The Lymphedema Treatment Act is a federal law passed on December 23, 2022, that will go into effect on January 1, 2024, to improve Medicare insurance coverage for the medically necessary, doctor-prescribed compression supplies that are the cornerstone of lymphedema treatment.

Currently, Medicare and other similar policies do not cover doctor-prescribed compression supplies used daily, which are critical components, of lymphedema treatment. An estimated 3-5 million Americans suffer from lymphedema, a buildup of lymphatic fluid that can be painful and debilitating. Compression supplies can be costly without insurance assistance, and therefore, many patients suffer from worsening progression of their condition without the supplies needed to maintain it. The Center for Medicare Services (CMS) does not have the authority to add or redefine benefit categories, only Congress does, which explains the need for legislation.

What’s happening now with the LTA?

As of March 2023, CMS has been hearing from various stakeholders including the Lymphedema Advocacy Group (LAG), medical societies including the Lymphology Association of North America (LANA) and the National Lymphedema Network (NLN) as well as from a compression-industry coalition, among others. 

While the overall process is not concrete, it appears that CMS will draft a guidance document that will be available towards the end of the second quarter.  The guidance document will specify who is covered and under what circumstances, as well as what is specifically covered, i.e., supply type, quantity, and frequency. 

After the document is published, there will be a period in which feedback is given which typically includes a meeting where presenters have approximately 5 minutes to present optional language and modifications to the proposed guidance document.  After the hearing, CMS will publish the final version of the document. At this point, the local administrative entities will enact local coverage determinations based on the guidance document provided. 

Local administrative entities will publish more descriptive, intensive articles outlining prerequisites for coverage, qualifications for coverage, limitations, etc.  These publications also specify what is needed in documentation, clinical diagnosis, and medical records for coverage. 

Following local coverage determination, coding specific to coverage, often HCPC (Healthcare Common Procedure Coding System) codes for supplies and CPT (Current Procedural Terminology) codes for clinical services are structured and the appropriate fee schedules (i.e., what Medicare is going to pay,) will be published towards the end of 2023 for a January 2024 implementation. 

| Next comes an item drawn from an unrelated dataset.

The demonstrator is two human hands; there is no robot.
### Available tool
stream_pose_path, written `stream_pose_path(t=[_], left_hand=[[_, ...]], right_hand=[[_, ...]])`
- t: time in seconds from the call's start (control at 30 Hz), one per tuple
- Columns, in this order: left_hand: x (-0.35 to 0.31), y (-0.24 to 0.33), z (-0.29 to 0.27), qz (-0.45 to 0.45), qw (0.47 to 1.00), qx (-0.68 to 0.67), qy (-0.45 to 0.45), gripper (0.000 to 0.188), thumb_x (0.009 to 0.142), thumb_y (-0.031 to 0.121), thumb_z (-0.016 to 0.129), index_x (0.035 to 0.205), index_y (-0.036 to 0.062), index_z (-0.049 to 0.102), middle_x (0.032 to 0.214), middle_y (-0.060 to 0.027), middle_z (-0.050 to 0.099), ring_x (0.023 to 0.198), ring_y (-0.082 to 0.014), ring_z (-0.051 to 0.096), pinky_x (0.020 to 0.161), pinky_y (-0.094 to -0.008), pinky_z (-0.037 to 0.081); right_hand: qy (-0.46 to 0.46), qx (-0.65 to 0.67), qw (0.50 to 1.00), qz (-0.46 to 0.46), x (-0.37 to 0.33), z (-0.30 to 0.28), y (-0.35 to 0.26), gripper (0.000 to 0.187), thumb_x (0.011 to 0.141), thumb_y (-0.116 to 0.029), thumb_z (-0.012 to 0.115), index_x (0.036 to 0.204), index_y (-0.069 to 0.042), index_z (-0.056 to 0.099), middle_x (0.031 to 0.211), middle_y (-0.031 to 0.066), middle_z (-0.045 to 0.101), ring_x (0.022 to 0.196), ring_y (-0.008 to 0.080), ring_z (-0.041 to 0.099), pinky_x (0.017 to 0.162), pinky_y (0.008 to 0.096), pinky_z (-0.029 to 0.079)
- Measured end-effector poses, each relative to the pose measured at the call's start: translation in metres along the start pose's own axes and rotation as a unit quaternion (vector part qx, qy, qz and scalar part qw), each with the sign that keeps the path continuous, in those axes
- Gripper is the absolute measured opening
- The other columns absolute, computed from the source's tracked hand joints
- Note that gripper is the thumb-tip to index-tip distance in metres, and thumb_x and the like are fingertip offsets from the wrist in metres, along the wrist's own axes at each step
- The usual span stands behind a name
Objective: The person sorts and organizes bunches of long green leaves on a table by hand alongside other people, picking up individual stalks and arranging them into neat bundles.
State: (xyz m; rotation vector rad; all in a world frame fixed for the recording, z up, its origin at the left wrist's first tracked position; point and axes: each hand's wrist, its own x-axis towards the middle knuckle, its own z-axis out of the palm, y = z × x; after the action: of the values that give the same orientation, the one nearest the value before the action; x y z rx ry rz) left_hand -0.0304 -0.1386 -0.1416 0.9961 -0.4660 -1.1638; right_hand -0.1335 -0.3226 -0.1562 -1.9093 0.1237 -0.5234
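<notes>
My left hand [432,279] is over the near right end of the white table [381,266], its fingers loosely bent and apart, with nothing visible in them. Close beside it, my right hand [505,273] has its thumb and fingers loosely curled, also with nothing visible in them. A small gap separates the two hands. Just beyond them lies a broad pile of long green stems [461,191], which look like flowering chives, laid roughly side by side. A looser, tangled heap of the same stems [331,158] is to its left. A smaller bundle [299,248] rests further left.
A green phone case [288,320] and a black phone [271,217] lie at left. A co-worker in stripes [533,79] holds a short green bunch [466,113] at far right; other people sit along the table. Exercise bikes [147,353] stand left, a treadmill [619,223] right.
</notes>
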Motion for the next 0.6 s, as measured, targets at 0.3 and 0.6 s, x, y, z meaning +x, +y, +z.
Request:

The first version of the LTA, entitled the Lymphedema Diagnosis and Treatment Cost Saving Act of 2010, was introduced in the 111th Congress. This bill was spearheaded by Heather Ferguson, founder of the all-volunteer LAG, whose son was diagnosed with primary lymphedema as a baby. After spending his first years of life appealing denials of coverage for his expensive but needed compression garments, Heather worked with her state representatives and congresspeople to introduce a federal bill. The bill gained momentum in subsequent years and congresses. In 2016, a Senate companion bill was introduced. With each Congress, more and more support has been steadily gained.

Overview of the Congresses the bill was presented:

111th Congress – 58 House Co-sponsors

112th Congress – 92 House Co-sponsors

113th Congress – 107 House Co-sponsors

114th Congress – 261 House Co-sponsors, 29 Senate Co-sponsors

115th Congress – 385 House Co-sponsors, 66 Senate Co-sponsors

116th Congress – 386 House Co-sponsors, 71 Senate Co-sponsors

117th Congress – 402 House Votes In-Favor thereby passing the Bill as part of the Omnibus Appropriations Bill, 68 Senate Votes In-Favor thereby passing the Bill (creating a new Medicare Part B benefit category).

medi – An early advocate for change

medi has been a proud sponsor and supporter of the Lymphedema Treatment Act since its inception. Michael Cannon, Director of Training and Education for medi, has been an original board member of the Lymphedema Advocacy Group since 2010, advocating in Washington D.C. with Congressional members to effect change in coverage for the lymphedema community.

What does the Lymphedema Treatment Act do?

The Lymphedema Treatment Act (LTA) will provide Medicare coverage for the diagnosis of Lymphedema by amending the Medicare statute to allow for coverage of compression supplies. Although this legislation relates specifically to a change in Medicare law, it would set a precedent for Medicaid and private insurers to follow.

The Lymphedema Treatment Act will amend Sec. 1861 [42 U.S.C. 1395x] of the Social Security Act to enable coverage of these items under Durable Medical Equipment.

The main highlights of the passing of this bill will be to:

  • Improve insurance coverage for prescribed medical compression supplies
  • Reduce total healthcare costs with lymphedema

It is important to keep in mind that the above timeline is a rough estimate and may vary based on CMS policy and resources.  We do know that this will be a years-long process and we will keep this blog up to date as new information is available.